CylinderService said:


> I'm a little uncomfortable promising you guys faster cycle time if you make this or that improvement. There's no question that 16 GPM will be restricted going through a 1/2" line, but whether changing lines, fittings, valves, etc will be worth the cost is best determined by the "try it & see" method.
> But here's some info which may help you determine how close your times come to the theoretical time of a cylinder running at 16 GPM:
> 
> These are inches per second, cylinders extending:
> ...


----------



## tocold4u2 (Dec 18, 2006)

*log splitter repair*

 ok i got the ram & pushblock re welded got it hooked back up , and wouldn`t you know it ,,,the bat . was dead :bang: 
anyways i have a question for (CYLINDER SERVICE) 
how about if i made the 1/2 line that pushes the cylinder foward into 3/4
and then leave the return line at 1/2 " would it help? or just change both lines to 3/4 it`s a 4 x 24" but i`m not sure on the pump
i will get a picture of the splitter maybe tomorrow after i put the bat back in


----------



## CylinderService (Dec 19, 2006)

A 6 x 24" cylinder holds 2.94 gals, so an 8.5 sec extension time equals 20.75 GPM oil flow. Either you got a good deal on the pump, or a bad deal on the watch!

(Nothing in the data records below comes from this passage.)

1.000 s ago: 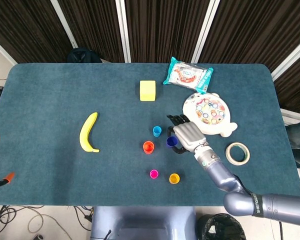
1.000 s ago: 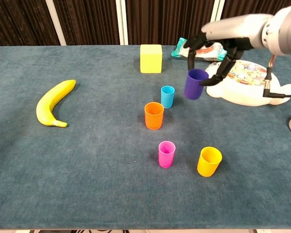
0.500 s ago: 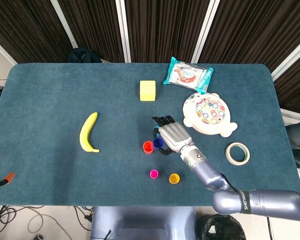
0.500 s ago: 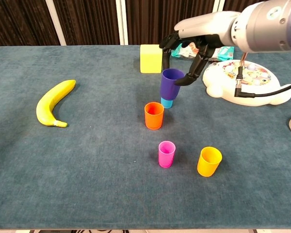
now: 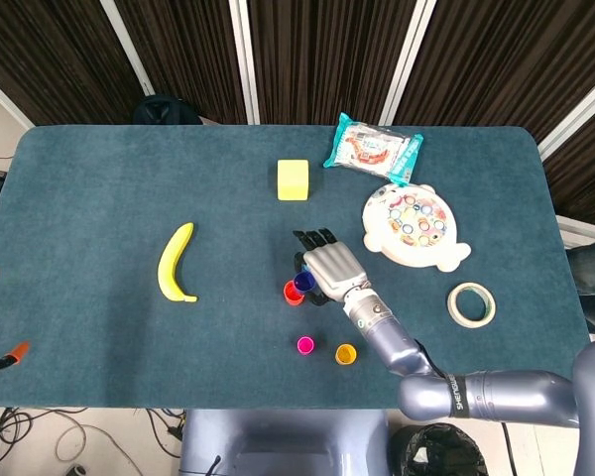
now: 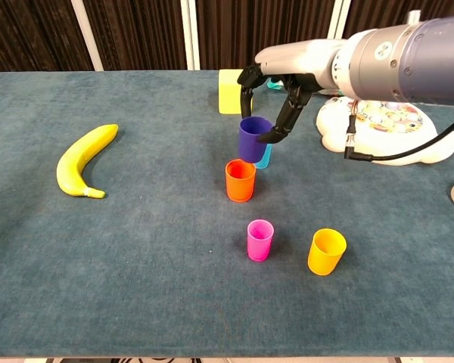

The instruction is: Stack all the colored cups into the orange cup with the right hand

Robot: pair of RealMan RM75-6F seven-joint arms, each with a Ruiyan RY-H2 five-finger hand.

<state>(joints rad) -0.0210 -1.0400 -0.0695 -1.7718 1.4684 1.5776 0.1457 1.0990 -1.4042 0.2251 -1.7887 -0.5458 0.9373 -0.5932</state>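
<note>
Leftward across the table since a second ago, the right hand (image 5: 329,270) now carries the purple cup (image 5: 303,281) from beside the fishing toy (image 5: 416,226) to just above and right of the orange cup (image 5: 294,293). From the head view, the hand covers the blue cup; the pink cup (image 5: 305,345) and yellow cup (image 5: 346,353) sit nearer the robot.

From the chest view, the right hand (image 6: 276,94) grips the purple cup (image 6: 254,138) from above, fingers (image 6: 282,119) around its rim, held clear over the orange cup (image 6: 240,180). Behind it peeks the blue cup (image 6: 265,159). The left hand is out of sight.
</note>
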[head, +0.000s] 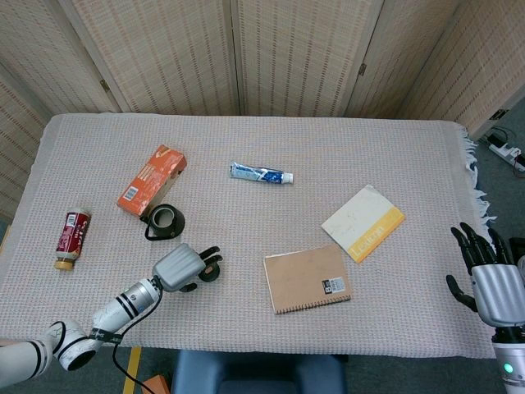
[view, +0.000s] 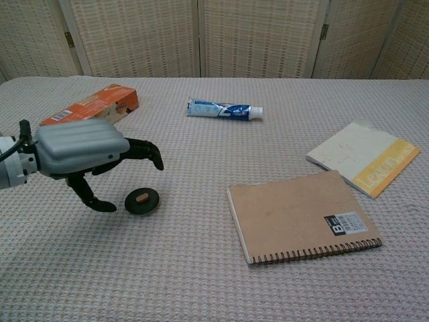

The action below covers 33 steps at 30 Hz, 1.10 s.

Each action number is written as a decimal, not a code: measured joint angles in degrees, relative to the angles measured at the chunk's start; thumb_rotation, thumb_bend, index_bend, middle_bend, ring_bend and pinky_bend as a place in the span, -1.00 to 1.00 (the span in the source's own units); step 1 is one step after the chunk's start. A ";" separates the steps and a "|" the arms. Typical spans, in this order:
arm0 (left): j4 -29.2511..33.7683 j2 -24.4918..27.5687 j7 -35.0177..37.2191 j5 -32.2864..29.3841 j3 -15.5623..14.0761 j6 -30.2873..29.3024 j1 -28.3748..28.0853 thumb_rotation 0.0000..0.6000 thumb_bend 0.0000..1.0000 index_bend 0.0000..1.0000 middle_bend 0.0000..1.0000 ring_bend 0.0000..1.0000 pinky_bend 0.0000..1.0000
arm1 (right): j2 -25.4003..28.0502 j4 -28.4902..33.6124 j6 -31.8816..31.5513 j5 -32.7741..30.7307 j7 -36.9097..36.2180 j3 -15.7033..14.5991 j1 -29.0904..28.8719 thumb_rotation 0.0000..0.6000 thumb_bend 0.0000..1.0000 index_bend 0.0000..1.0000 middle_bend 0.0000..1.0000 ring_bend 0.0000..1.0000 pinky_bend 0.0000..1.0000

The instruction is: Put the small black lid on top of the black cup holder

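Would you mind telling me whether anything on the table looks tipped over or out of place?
The small brown bottle at the table's left edge lies on its side rather than upright. The small black lid sits apart from the black cup holder. Nothing looks spilled or damaged.

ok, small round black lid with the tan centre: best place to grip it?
Probably the rim of the small round black lid, pinched across from above: it lies flat on the cloth, and its tan centre looks too low to hold. The left hand already hovers beside it.
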<state>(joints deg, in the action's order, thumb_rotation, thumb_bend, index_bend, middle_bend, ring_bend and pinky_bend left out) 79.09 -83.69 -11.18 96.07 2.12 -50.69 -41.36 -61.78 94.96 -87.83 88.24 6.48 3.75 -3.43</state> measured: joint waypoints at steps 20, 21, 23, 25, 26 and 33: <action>-7.18 -6.52 -0.94 -3.29 -1.72 -0.72 -0.83 1.00 -0.63 -0.41 -0.51 0.51 0.61 | -1.04 -1.71 0.56 -0.56 -1.75 -0.09 0.06 1.00 -0.26 -0.86 -0.83 -0.67 -1.00; -7.46 -6.79 -0.97 -3.43 -1.75 -0.74 -0.86 1.00 -0.63 -0.41 -0.51 0.52 0.61 | -1.06 -1.81 0.61 -0.69 -1.80 -0.13 0.12 1.00 -0.26 -0.86 -0.83 -0.67 -1.00; -7.97 -7.30 -1.10 -3.89 -1.78 -0.74 -0.91 1.00 -0.62 -0.41 -0.51 0.52 0.61 | -1.07 -1.93 0.62 -0.88 -1.93 -0.14 0.21 1.00 -0.26 -0.86 -0.83 -0.67 -1.00; -8.43 -7.67 -1.44 -4.29 -1.80 -0.67 -0.95 1.00 -0.61 -0.41 -0.51 0.52 0.61 | -1.09 -2.09 0.52 -0.95 -2.14 -0.12 0.30 1.00 -0.26 -0.86 -0.83 -0.67 -1.00; -8.64 -7.88 -1.64 -4.61 -1.83 -0.55 -0.97 1.00 -0.60 -0.40 -0.50 0.53 0.61 | -1.10 -2.12 0.48 -0.94 -2.19 -0.11 0.31 1.00 -0.26 -0.86 -0.83 -0.67 -1.00; -9.92 -8.79 -1.23 -5.47 -2.17 -0.61 -0.93 1.00 -0.57 -0.32 -0.44 0.54 0.61 | -1.18 -2.46 0.60 -1.07 -2.59 -0.04 0.31 1.00 -0.26 -0.86 -0.83 -0.66 -1.00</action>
<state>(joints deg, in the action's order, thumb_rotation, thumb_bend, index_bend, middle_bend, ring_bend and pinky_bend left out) 69.17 -92.48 -12.41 90.60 -0.05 -51.30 -42.30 -62.96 92.51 -87.23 87.17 3.89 3.72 -3.11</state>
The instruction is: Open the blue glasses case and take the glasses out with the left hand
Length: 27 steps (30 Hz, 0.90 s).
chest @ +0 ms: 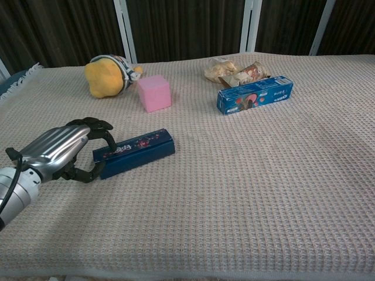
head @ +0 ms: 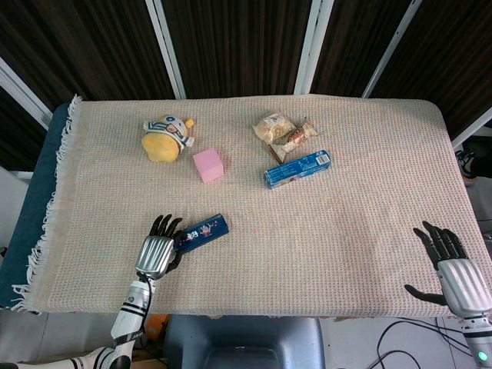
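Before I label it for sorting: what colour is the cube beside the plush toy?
Pink cube, clearest in the chest view.

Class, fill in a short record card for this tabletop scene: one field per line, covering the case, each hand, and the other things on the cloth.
case: blue glasses case, closed, lying flat on the cloth
left hand: left hand grips the case's near-left end
right hand: right hand holds nothing, fingers spread, at the table's near-right edge
other things: yellow plush toy, pink cube, blue box, snack packets
surface: woven cloth
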Tool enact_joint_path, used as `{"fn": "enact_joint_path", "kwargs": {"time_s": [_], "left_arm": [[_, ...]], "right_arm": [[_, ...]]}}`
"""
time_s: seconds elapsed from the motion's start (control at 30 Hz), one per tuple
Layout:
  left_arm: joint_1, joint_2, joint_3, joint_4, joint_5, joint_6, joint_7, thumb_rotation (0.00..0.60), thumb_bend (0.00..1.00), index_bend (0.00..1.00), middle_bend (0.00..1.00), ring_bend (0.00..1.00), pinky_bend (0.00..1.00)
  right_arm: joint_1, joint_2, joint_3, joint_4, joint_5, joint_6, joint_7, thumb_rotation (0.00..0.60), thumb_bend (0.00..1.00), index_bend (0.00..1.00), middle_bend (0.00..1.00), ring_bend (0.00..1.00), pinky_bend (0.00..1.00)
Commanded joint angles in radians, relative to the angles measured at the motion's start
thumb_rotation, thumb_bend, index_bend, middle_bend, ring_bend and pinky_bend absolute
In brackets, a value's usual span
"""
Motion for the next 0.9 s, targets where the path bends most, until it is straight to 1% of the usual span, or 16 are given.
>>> {"fn": "enact_joint_path", "kwargs": {"time_s": [0.03,0.17,0.27,0.5,0.6,0.7,0.77,0.83,0.9], "left_arm": [[-0.002,-0.005,-0.003,0.01,0.003,0.006,0.0,0.6,0.5,0.44,0.13,0.03,0.05],[-0.007,-0.008,-0.013,0.019,0.0,0.007,-0.003,0.6,0.51,0.45,0.13,0.03,0.05],[-0.016,-0.011,-0.031,0.027,-0.01,0.004,-0.008,0.6,0.51,0.45,0.13,0.03,0.05],[-0.056,-0.023,-0.103,0.071,-0.069,-0.028,-0.011,0.6,0.51,0.45,0.14,0.04,0.05],[-0.07,-0.025,-0.126,0.09,-0.095,-0.041,-0.009,0.6,0.51,0.45,0.14,0.04,0.05],[-0.094,-0.03,-0.156,0.129,-0.134,-0.069,0.0,0.6,0.5,0.44,0.14,0.04,0.05],[-0.109,-0.034,-0.175,0.156,-0.169,-0.094,0.007,0.6,0.5,0.4,0.14,0.04,0.05],[-0.121,-0.034,-0.196,0.181,-0.206,-0.117,0.009,0.6,0.48,0.3,0.13,0.04,0.05],[-0.125,-0.027,-0.204,0.189,-0.218,-0.12,0.004,0.6,0.46,0.2,0.12,0.04,0.05]], "right_arm": [[0.0,0.0,0.0,0.0,0.0,0.0,0.0,0.6,0.2,0.0,0.0,0.0,0.0],[0.0,0.0,0.0,0.0,0.0,0.0,0.0,0.6,0.2,0.0,0.0,0.0,0.0],[0.0,0.0,0.0,0.0,0.001,-0.001,-0.001,0.6,0.2,0.0,0.0,0.0,0.0],[0.002,0.001,0.004,-0.001,0.007,-0.005,0.001,0.6,0.2,0.0,0.0,0.0,0.0],[0.003,0.001,0.006,0.0,0.011,-0.006,0.002,0.6,0.2,0.0,0.0,0.0,0.0],[0.004,0.002,0.007,0.0,0.015,-0.008,0.003,0.6,0.2,0.0,0.0,0.0,0.0],[0.003,0.002,0.008,0.0,0.016,-0.007,0.004,0.6,0.2,0.0,0.0,0.0,0.0],[0.003,0.002,0.008,0.0,0.017,-0.008,0.005,0.6,0.2,0.0,0.0,0.0,0.0],[0.004,0.003,0.01,0.0,0.02,-0.008,0.006,0.6,0.2,0.0,0.0,0.0,0.0]]}}
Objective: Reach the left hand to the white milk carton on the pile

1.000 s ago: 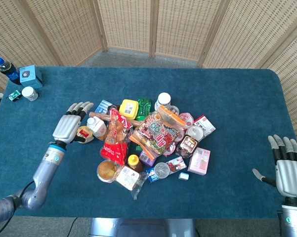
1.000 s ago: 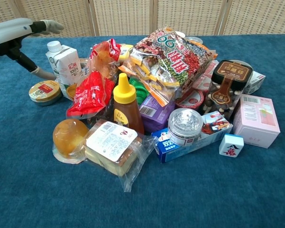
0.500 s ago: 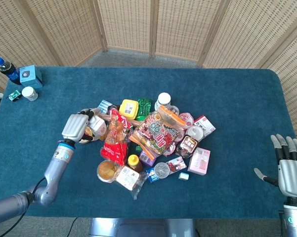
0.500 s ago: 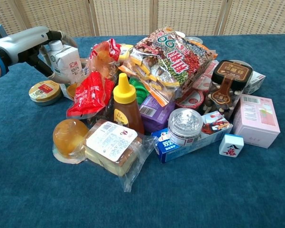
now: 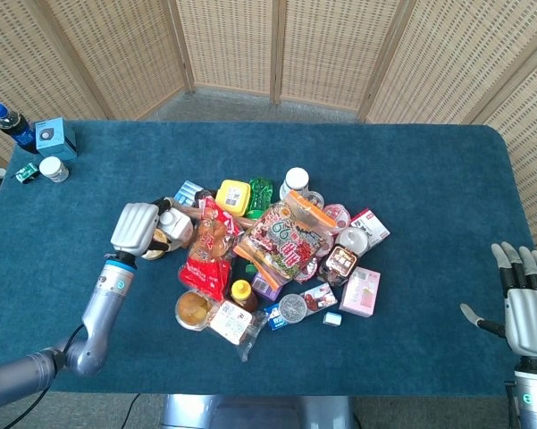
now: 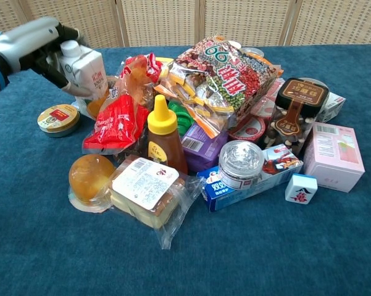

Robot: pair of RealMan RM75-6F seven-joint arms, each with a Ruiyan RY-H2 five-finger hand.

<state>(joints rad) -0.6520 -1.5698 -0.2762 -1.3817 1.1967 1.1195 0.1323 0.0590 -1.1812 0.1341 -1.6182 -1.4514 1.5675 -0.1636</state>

ToCold, putting a bigger line on the extension port of your cylinder might help, since that end of the cylinder holds more oil. The highest flow occurs on retraction, when the oil going out of the base end exceeds the pump rate. The bigger the rod, the more the difference. Good thinking!

Don


----------



## 046 (Dec 19, 2006)

WOW!!! thanks for explaining how it works. It appears I'm already getting flow excess of spec's of 16gpm. timed with a Marathon TSAR 







where can you find capacity data for other size rams?



CylinderService said:


> A 6 x 24" cylinder holds 2.94 gals, so an 8.5 sec extension time equals 20.75 GPM oil flow. Either you got a good deal on the pump, or a bad deal on the watch!
> 
> ToCold, putting a bigger line on the extension port of your cylinder might help, since that end of the cylinder holds more oil. The highest flow occurs on retraction, when the oil going out of the base end exceeds the pump rate. The bigger the rod, the more the difference. Good thinking!
> 
> Don


----------



## CylinderService (Dec 19, 2006)

All you need to know for this is the diameter & stroke of the cylinder, and how long it takes to stroke.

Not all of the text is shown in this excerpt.